Zaid hat für die jetzt vorgestellte Studie „Wohnungs- und Obdachlosigkeit von LSBTIQ+ Personen im Land Berlin“ von seinen Erfahrungen berichtet. Durchgeführt zwischen September 2023 und September 2024, mischt sie verschiedene methodische Zugänge: Die bisherige Forschungsliteratur zum Thema wurde gesichtet und Expert*innen sowie Betroffene befragt.

Bis zu 10.000 queere wohnungs- und obdachlose Queers

Die Ergebnisse zeigen, dass queere Menschen, überproportional stark von Wohnungslosigkeit betroffen sind, wobei die Datenlage als äußerst schwierig bezeichnet wird. Expert*innenschätzungen zufolge kann von bis zu 10.000 queeren wohnungs- und obdachlosen LGBTIQ-Personen in der Hauptstadt ausgegangen werden.

Diese werden von bestehenden Hilfsangeboten kaum erreicht, weil sie dort häufig nicht hinreichend geschützt fühlen. „Beleidigungen, Grenzüberschreitungen, Bedrohungen und Gewalt finden durch andere Bewohner*innen, zum Teil auch durch Mitarbeitenden der Unterkünfte (z.B. Wach-/Sicherheitspersonal) statt“, heißt es im Abschlussbericht der Studie, die im Auftrag der Landesstelle für Gleichbehandlung – gegen Diskriminierung erstellt wurde. Besonders betroffen seien trans, inter und nicht-binäre Personen.

Risikofaktor Coming-out

Ohnehin vulnerable Menschen, deren Geschlechtseintrag nicht ihrer eigenen Genderidentität entspricht, können in einem nach binären Gendervorstellungen aufgebauten System schnell in problematische Situationen geraten. Ein*e Expert*in aus einer Beratungsstelle berichtet für die Studie etwa von einer 19-jährigen obdachlosen trans Frau, die das Bezirksamt in einer Männerunterkunft unterbringen wollte. Das hätte sie der Gefahr sexualisierter Gewalt ausgesetzt. Durch heftige Gegenwehr seitens der Beratungsstelle konnte das vermieden werden und zehn Tage später eine passendere Unterbringung gefunden werden.

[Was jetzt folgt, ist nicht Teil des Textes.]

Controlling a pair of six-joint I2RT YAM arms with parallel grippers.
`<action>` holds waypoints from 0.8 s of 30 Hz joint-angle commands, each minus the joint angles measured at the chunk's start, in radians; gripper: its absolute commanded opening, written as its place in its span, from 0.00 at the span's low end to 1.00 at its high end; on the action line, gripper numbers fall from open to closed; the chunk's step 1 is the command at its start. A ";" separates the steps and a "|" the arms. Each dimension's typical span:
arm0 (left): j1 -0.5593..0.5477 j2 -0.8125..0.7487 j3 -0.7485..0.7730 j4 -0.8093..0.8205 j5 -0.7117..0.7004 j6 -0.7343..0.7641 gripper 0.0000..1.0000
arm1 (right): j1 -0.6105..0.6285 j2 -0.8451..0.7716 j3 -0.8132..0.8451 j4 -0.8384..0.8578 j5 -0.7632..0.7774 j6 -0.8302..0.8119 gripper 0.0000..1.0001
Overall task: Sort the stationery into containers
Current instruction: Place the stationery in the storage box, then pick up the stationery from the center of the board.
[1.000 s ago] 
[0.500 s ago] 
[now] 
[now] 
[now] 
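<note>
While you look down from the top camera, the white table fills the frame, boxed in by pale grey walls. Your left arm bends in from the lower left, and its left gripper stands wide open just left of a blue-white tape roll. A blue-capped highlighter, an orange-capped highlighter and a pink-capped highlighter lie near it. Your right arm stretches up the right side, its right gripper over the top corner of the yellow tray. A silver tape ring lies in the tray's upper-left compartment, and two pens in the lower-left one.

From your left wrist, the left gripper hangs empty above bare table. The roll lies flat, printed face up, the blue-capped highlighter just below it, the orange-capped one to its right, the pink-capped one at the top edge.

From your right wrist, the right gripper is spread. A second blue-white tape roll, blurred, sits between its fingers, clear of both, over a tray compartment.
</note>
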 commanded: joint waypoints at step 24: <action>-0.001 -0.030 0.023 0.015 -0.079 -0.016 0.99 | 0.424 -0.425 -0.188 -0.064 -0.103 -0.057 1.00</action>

Dass queere Menschen überproportional von Wohnungs- und Obdachlosigkeit betroffen sind, hängt laut der Studie unter anderem mit spezifischen Risikofaktoren zusammen. Ein Coming-out als trans, schwul oder lesbisch kann beispielsweise zum Ausschluss aus familiären Unterstützungsstrukturen und in eine schwierige Lage führen.

So ging es trans Mann Zaid, dessen Familie transfeindlich eingestellt war, weshalb er kurz nach seiner Volljährigkeit aus dem Elternhaus flüchtete. Vier Jahre lang zog er durch verschiedene Hilfsprojekte, lebte unter anderem in einer WG für queere wohnungs-/obdachlosen Personen in Berlin und hat mittlerweile eine eigene Wohnung gefunden.

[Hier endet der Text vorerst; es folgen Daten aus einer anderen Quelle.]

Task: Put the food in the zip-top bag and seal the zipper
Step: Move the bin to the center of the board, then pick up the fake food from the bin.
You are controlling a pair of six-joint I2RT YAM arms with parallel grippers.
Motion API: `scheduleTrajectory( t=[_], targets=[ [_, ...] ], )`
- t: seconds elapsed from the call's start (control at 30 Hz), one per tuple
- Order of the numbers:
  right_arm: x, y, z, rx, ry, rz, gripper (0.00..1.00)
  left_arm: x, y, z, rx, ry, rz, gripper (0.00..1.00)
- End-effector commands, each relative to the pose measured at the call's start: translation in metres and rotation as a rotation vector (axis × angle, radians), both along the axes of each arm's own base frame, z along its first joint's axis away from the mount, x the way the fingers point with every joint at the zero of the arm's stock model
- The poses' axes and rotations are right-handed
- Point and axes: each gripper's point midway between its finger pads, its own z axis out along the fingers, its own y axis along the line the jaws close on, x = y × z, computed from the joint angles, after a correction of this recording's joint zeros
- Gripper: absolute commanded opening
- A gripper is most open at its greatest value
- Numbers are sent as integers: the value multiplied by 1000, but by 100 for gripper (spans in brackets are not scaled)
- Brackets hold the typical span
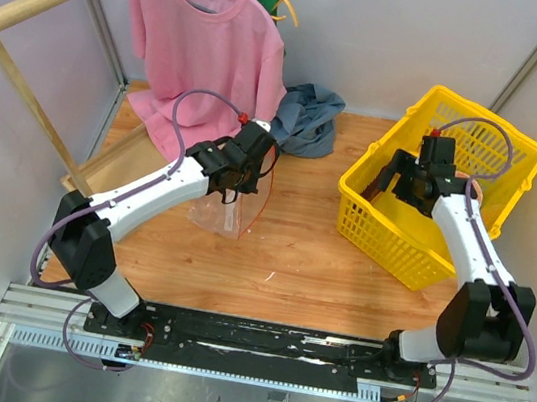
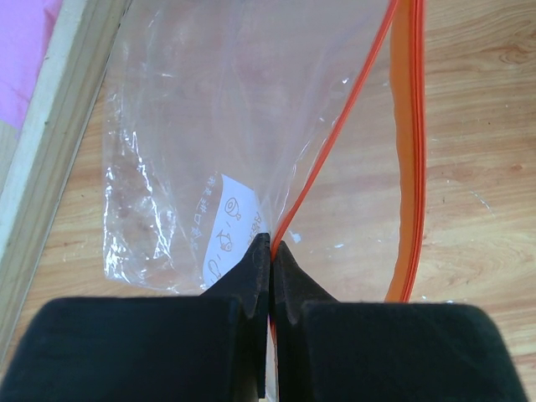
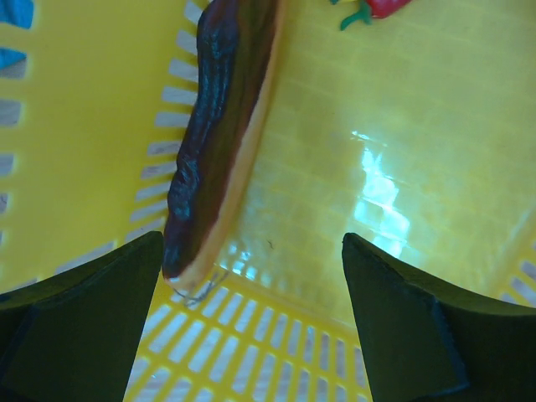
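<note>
Grips the zip-top bag (image 2: 193, 126) by its zipper (image 2: 406, 167) in the clamped left claw (image 2: 270, 247), left of the yellow basket (image 1: 422, 254). Spreads the right claw (image 3: 251, 243) wide inside that basket, over the dark brown toy piece (image 3: 222, 126). Could catch only its near end, off-centre, and drop it.

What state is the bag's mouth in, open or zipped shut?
Open. In the left wrist view the bag's two orange zipper strips bow apart; the left gripper pinches one.

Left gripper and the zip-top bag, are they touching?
Touching. The left wrist view shows the left gripper shut on the zip-top bag, its fingertips pinching the clear plastic at the orange-red zipper edge.
</note>
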Motion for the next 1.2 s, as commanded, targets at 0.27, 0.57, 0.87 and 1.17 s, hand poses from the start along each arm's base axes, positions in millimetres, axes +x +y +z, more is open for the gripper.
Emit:
scheduleTrajectory(
  t=[0.27,0.57,0.87,1.17],
  targets=[
    [41,44,-58,190,68,3,89,4,-4,2,-8,4,-16,0],
    [33,26,-98,98,169,-37,86,4,-5,0,-5,10,-20,0],
    [31,24,-106,122,154,11,60,3,-3,1,1,7,-18,0],
    [35,40,-112,187,150,77,33,2,-4,8,-12,3,-19,0]
  ],
)
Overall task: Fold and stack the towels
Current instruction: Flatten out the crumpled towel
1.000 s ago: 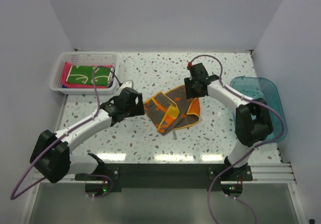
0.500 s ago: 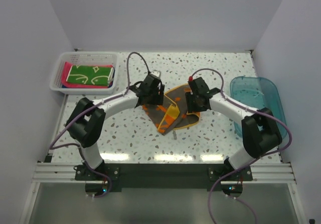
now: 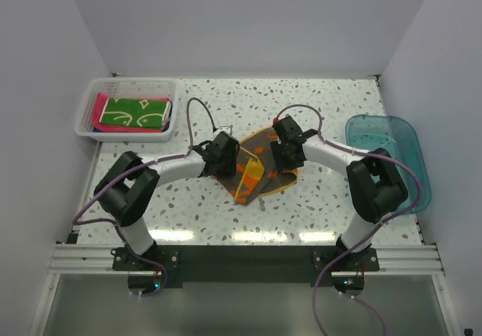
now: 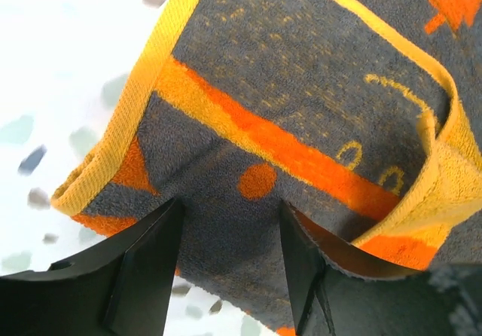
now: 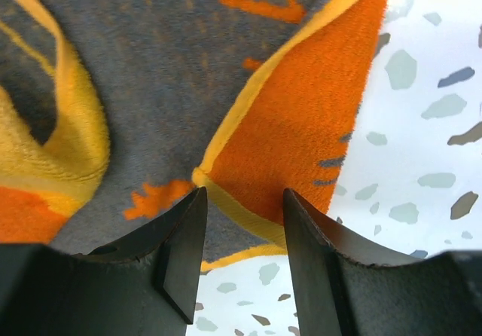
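Grey terry with orange and yellow trim: the towel (image 3: 263, 142) lies rumpled on the table (image 3: 339, 102), about mid-field, between my two wrists. It is not squared up. One yellow-edged flap (image 3: 253, 176) stands up as a ridge on its near side.

Left gripper (image 4: 230, 206): at the towel's left edge. Fingers spread, nothing pinched. Between them is a patch of grey pile with an orange dot and an orange stripe just past it. The yellow hem runs off up and to the left, with speckled table beyond it. The tips are low on the cloth; I cannot tell whether they touch it.

Right gripper (image 5: 242, 194): on the towel's right side. Fingers also spread, with nothing held between them. In the gap a yellow hem line crosses where an orange panel meets the grey. Bare table is just to the right of that panel.

In the way: the raised flap sits between my two grippers. In the left wrist view it curls up as a loop at the right. In the right wrist view it bulges at the left.

Around:
- Basket (image 3: 162, 87), white and slotted, in the far left corner, well apart from the towel. A green towel (image 3: 135, 112) lies flat in it on a pink towel (image 3: 96, 110).
- Tub (image 3: 392, 129), clear blue, at the table's right edge. My right elbow overlaps its near left side in the top view.
- A purple cable (image 3: 192, 110) loops above my left wrist, and another arcs over the right.
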You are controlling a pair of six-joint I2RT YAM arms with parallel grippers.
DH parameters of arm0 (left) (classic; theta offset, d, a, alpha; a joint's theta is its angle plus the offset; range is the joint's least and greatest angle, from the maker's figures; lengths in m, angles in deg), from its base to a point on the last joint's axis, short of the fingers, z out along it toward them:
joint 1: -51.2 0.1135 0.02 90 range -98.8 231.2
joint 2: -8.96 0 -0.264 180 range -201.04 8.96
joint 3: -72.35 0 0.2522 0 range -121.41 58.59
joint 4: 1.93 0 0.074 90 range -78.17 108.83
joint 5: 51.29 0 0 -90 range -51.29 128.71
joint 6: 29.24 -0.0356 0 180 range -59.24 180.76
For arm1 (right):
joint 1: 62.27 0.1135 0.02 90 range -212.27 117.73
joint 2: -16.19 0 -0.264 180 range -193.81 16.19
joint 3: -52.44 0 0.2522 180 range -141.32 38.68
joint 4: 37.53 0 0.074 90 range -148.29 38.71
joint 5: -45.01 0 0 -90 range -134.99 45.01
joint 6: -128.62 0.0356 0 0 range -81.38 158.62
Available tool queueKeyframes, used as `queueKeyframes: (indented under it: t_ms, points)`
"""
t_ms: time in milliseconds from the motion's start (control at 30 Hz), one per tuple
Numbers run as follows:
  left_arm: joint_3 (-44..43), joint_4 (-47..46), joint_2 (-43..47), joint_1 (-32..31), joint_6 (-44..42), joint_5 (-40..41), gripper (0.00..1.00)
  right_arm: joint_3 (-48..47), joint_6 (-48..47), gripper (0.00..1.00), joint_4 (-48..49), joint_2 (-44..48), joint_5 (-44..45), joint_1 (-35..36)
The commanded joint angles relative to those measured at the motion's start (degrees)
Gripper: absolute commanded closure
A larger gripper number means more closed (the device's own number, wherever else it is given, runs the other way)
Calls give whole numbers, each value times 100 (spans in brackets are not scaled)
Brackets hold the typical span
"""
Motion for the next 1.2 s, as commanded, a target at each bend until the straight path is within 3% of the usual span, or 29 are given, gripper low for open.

Als türkischer Staatsangehöriger in Deutschland gehört Zaid zu den vielen von Mehrfachdiskriminierung betroffenen Menschen, die mit Wohnungslosigkeit zu kämpfen haben. Wobei er im Rahmen der Studie auch von positiven Erfahrungen mit Behörden und Beamt*innen sprach. Die Polizei habe ihm beim Abholen seiner Sachen aus der elterlichen Wohnung geholfen. „Ohne diese Unterstützung – so seine Einschätzung – wäre diese Aktion nicht so friedlich abgelaufen“, heißt es im Abschlussbericht.

Wir müssen queere Menschen noch besser vor Wohnungslosigkeit schützen.

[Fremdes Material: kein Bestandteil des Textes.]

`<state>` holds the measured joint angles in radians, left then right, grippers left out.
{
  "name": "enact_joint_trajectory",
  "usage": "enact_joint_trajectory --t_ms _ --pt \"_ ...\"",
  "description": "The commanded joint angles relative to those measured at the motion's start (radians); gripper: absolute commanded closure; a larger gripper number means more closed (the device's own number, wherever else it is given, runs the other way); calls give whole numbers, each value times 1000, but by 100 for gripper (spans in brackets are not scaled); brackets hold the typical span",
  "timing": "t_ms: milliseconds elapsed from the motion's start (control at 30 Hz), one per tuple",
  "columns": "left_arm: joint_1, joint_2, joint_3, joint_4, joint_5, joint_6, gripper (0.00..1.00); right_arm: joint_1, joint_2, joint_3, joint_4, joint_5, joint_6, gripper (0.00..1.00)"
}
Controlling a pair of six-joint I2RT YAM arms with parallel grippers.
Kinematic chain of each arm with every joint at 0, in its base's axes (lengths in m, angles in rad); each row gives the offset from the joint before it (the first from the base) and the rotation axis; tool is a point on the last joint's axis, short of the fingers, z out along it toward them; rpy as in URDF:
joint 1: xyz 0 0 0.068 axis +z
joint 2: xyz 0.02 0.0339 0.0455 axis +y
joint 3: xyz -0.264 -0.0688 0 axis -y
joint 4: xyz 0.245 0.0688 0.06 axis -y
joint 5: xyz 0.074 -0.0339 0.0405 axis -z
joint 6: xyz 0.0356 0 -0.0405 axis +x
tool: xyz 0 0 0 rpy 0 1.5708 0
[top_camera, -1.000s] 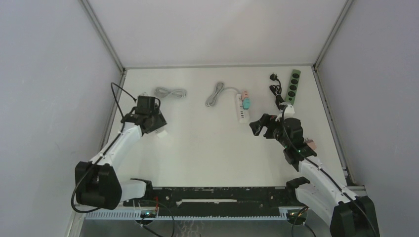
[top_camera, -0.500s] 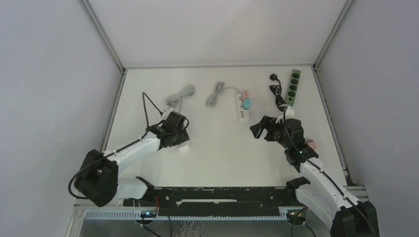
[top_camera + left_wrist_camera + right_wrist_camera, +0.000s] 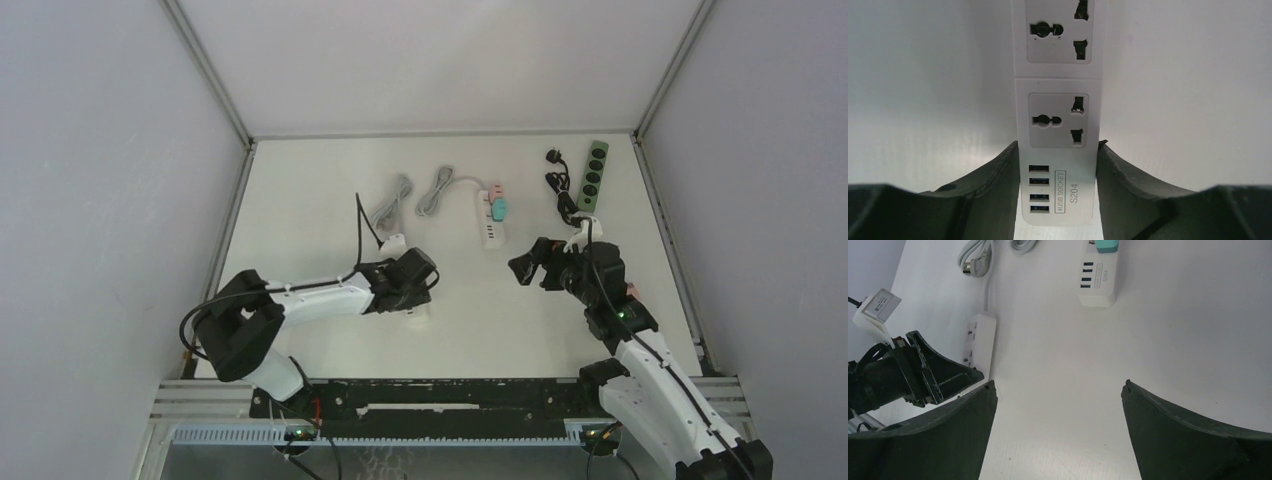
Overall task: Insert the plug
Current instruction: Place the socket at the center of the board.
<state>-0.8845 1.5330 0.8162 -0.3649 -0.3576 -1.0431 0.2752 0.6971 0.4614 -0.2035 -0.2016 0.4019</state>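
A white power strip [image 3: 1058,107] with universal sockets and a row of USB ports is clamped at its USB end between my left gripper's [image 3: 1059,144] fingers [image 3: 998,180]. In the right wrist view the same strip [image 3: 980,340] lies on the table, running away from the left gripper [image 3: 955,377]. Its grey cable leads up to a grey plug [image 3: 970,269] lying loose. From above, the left gripper [image 3: 408,285] is at mid-table. My right gripper [image 3: 525,262] hovers to its right. Its jaws [image 3: 1058,384] are wide open, with only bare table between them.
A second white strip [image 3: 491,228] with a teal and a pink plug in it lies at the back middle, its grey cable [image 3: 434,192] coiled to the left. A green strip [image 3: 594,173] with black cable and plug [image 3: 553,156] sits far right. Grey walls surround the table.
The left arm has swept from the far left to mid-table, dragging the white strip along; its grey cable has pulled out of its coil. The right arm has barely moved.
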Motion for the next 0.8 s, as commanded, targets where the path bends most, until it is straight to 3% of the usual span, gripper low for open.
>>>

Cansel Kızıltepe, Sozialsenatorin (SPD)

Sozialsenatorin Cansel Kızıltepe (SPD) kommentierte die Studie in einer Pressemitteilung mit den Worten: „Wir müssen queere Menschen noch besser vor Wohnungslosigkeit schützen.“ Weiter heißt es in dem Statement: „Ich möchte, dass Berlin queeren Menschen genau die Unterstützung anbietet, die sie brauchen und die ihnen in einer demokratischen, vielfältigen Gesellschaft auch zusteht.“

In der Studie werden dafür viele Vorschläge von Expert*innen gemacht. Sie reichen vom Ausbau der Schulung für Mitarbeitende von Hilfsprojekten über bessere Vernetzung verschiedener Träger bis hin zur Idee einer ganzjährigen queersensiblen Notunterkunft sowie einem queersensiblen Krisenhaus mit 24-Stundenbetreuung.

In Zeiten leerer Kassen und der Haushaltskürzungen scheint die Einrichtung neuer Angebote eher unwahrscheinlich. Immerhin ist das Hilfsprojekt „Queer Home“, das die Antidiskriminierungsstelle vor zwei Jahren ins Leben gerufen hat, nicht von den aktuellen Streichungen betroffen.